The limiter did exactly what you told it. The bug was the algorithm, not the code. "Rate limiter" is four different data structures wearing the same name, and they handle bursts in four different ways. Pick the wrong one and you either let a flood through or you throttle a well-behaved client who happened to hit a window boundary.
What the limiter is actually deciding
Every rate limiter answers one question on every request: allow or reject. The difference between the four algorithms is what state they keep to answer it, and how that state behaves at the edges of a time window.
Two properties separate them:
- Burst tolerance. Can a client spend its whole budget at once, or is it forced to spread requests out evenly?
- Memory cost per key. A counter is 8 bytes. A log of timestamps is 8 bytes times every request in the window.
The four below trade those two against accuracy. Walk them in order.
Fixed window
The simplest one. Keep a counter per key per time bucket. Increment on each request. Reject when the counter passes the limit. The bucket resets when the clock rolls to the next window.
import redis
import time
r = redis.Redis(decode_responses=True)
LIMIT = 100
WINDOW = 60 # seconds
def allow(user_id: str) -> bool:
bucket = int(time.time()) // WINDOW
key = f"rl:{user_id}:{bucket}"
count = r.incr(key)
if count == 1:
r.expire(key, WINDOW)
return count <= LIMIT
Cheap. One integer per key per window, and it self-expires. Reads are a single INCR. This is what most teams ship first, and for a lot of internal APIs it's fine.
The flaw is the boundary, which is the bug from the opening.

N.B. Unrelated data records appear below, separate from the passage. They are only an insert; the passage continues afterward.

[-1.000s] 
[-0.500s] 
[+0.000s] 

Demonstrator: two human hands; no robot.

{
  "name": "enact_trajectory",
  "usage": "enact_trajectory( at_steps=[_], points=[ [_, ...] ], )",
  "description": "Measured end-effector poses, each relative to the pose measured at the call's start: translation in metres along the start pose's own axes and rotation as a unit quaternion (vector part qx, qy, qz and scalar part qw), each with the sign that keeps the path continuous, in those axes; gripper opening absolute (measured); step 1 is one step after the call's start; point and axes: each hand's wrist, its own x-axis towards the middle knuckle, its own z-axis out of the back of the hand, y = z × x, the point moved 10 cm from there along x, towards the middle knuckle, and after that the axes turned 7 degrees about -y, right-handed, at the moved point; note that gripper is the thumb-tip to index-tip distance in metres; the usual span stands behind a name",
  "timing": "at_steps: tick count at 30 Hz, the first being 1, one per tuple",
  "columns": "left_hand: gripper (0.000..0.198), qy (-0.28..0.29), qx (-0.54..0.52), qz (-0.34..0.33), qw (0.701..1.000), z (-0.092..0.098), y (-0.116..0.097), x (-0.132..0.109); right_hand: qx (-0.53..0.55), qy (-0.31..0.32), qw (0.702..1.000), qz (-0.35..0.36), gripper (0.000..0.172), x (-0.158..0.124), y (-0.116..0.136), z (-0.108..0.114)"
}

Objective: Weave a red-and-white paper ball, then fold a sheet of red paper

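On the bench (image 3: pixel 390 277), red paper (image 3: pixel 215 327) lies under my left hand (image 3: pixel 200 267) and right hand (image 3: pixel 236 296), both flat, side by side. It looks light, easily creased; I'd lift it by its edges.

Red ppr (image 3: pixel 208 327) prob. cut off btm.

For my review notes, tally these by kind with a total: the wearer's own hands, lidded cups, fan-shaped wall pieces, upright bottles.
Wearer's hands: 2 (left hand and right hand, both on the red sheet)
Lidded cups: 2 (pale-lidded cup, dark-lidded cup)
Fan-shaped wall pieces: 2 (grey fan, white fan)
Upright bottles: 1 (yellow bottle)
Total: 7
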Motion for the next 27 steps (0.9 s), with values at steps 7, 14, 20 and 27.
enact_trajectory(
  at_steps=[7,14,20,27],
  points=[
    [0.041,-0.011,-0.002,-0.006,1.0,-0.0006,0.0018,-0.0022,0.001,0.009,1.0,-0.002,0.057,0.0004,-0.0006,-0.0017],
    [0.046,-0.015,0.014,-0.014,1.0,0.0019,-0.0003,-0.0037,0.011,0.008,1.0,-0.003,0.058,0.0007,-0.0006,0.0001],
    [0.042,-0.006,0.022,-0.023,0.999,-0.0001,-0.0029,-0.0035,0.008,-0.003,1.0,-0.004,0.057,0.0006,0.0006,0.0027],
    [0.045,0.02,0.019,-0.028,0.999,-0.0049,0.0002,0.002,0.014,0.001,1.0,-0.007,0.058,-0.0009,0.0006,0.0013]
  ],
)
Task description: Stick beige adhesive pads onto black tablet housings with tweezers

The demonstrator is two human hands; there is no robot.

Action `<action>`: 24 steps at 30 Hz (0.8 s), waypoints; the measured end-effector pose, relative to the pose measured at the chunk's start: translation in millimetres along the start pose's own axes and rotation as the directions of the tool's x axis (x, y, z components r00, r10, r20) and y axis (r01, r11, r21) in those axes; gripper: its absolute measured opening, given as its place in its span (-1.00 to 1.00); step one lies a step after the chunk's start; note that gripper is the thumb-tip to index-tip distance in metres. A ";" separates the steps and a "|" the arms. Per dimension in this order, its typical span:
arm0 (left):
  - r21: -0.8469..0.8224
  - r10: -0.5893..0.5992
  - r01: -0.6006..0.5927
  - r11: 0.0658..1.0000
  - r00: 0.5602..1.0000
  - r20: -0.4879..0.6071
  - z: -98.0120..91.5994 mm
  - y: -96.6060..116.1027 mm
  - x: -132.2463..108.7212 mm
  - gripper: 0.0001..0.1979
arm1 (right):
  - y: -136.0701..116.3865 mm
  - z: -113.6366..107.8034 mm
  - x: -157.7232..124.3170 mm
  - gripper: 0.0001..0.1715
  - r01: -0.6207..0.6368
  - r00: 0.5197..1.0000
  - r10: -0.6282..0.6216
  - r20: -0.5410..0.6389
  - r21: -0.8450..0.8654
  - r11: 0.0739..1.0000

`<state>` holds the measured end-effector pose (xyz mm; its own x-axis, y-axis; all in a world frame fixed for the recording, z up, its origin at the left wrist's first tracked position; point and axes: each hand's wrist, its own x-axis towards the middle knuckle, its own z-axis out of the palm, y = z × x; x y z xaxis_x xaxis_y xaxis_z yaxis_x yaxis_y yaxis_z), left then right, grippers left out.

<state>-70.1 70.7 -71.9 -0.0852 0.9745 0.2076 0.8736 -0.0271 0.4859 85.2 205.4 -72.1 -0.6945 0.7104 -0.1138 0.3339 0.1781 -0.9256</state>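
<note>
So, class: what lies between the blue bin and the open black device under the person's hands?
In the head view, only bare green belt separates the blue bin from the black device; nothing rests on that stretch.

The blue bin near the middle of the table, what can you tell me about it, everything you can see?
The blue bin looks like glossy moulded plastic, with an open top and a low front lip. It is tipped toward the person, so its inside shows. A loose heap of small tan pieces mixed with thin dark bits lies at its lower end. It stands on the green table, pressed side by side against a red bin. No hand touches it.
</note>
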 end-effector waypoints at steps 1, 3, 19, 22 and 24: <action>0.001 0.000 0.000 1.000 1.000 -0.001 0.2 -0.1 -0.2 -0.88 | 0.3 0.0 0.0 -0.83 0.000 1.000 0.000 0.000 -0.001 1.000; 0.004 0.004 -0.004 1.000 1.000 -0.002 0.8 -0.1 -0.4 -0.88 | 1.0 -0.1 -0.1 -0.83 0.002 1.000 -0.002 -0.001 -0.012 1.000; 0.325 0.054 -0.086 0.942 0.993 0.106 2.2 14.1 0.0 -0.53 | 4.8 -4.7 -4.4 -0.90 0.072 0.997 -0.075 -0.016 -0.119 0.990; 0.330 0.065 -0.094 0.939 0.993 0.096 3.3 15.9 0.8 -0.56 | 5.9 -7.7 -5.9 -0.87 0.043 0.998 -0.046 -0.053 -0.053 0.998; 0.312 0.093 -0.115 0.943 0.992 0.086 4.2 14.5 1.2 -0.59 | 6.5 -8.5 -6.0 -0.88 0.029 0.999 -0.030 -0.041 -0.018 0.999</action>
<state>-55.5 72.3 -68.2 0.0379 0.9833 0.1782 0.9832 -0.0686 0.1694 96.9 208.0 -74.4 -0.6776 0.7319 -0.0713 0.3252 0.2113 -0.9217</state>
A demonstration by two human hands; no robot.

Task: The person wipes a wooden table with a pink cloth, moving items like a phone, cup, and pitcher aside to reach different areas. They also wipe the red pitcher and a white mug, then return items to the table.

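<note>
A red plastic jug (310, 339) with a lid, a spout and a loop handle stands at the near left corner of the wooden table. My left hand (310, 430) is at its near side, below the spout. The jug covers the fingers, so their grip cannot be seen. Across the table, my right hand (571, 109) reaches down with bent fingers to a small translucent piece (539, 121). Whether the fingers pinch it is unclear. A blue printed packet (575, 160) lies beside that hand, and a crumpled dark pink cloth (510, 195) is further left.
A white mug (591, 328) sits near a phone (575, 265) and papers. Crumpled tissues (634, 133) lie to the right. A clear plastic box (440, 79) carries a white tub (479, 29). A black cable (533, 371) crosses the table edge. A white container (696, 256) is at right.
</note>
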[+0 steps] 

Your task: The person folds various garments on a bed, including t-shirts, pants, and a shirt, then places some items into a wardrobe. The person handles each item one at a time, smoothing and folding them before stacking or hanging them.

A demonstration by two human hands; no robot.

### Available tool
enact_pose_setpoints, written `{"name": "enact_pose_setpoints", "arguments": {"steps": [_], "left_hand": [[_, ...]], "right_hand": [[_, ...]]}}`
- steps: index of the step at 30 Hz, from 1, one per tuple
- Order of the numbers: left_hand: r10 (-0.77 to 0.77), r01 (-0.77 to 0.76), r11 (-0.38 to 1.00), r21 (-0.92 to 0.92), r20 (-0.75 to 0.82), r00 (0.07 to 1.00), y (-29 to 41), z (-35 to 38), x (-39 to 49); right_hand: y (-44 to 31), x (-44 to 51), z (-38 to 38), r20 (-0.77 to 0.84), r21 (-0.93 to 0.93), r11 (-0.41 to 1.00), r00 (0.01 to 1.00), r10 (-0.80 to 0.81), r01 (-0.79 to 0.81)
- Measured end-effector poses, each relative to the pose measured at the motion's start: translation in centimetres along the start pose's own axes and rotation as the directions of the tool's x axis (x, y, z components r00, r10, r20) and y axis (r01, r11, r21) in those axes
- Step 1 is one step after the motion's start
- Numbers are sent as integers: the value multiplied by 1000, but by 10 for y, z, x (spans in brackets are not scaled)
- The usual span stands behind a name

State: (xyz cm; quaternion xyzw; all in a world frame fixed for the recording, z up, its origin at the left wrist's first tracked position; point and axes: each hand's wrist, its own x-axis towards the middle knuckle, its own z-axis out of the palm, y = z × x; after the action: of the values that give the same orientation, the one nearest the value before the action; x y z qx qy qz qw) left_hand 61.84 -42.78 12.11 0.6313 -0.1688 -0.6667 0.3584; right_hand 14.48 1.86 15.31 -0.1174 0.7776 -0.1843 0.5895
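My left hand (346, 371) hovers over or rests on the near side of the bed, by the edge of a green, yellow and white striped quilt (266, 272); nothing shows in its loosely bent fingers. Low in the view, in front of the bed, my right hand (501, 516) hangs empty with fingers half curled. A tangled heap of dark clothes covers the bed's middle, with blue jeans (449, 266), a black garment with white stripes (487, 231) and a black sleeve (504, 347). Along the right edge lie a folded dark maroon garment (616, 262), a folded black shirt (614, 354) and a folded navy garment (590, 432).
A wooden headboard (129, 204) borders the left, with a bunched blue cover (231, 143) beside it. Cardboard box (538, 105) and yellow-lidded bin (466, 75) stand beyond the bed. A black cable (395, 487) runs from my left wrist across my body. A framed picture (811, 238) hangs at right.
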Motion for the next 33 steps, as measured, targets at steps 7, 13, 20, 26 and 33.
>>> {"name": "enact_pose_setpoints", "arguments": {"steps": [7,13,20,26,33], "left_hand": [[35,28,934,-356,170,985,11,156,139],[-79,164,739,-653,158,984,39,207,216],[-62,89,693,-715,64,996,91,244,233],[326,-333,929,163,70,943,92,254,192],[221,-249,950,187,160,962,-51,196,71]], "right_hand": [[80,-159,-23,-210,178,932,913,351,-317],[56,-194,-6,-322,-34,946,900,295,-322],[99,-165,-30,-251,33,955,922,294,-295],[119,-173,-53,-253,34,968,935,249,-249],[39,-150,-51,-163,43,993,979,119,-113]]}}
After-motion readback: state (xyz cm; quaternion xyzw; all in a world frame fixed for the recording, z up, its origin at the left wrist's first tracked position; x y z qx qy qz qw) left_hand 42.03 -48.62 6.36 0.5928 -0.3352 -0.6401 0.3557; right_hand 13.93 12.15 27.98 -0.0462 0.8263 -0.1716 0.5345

The window is a hard wall at fixed clock times. A client that sends 100 requests at 00:00:59 and 100 more at 00:01:01 sends 200 requests in two seconds and every one is allowed, because they sit in two different buckets. Your stated limit is 100/min. Your real worst case is 2x the limit across any window boundary.
Use it when the limit is a soft guardrail and the 2x edge case won't hurt you. Don't use it for anything where the burst itself is the threat.
Sliding window log
Fix the boundary problem by storing the actual timestamps. Keep a sorted set per key. On each request, drop entries older than the window, count what's left, and decide.
import redis
import time
import uuid
r = redis.Redis(decode_responses=True)
LIMIT = 100
WINDOW = 60
def allow(user_id: str) -> bool:
key = f"rl:{user_id}"
now = time.time()
cutoff = now - WINDOW
pipe = r.pipeline()
pipe.zremrangebyscore(key, 0, cutoff)
pipe.zadd(key, {str(uuid.uuid4()): now})
pipe.zcard(key)
pipe.expire(key, WINDOW)
_, _, count, _ = pipe.execute()
return count <= LIMIT
This is exact. The window slides continuously with each request, so there is no boundary to game. 100 requests in any rolling 60 seconds, no more.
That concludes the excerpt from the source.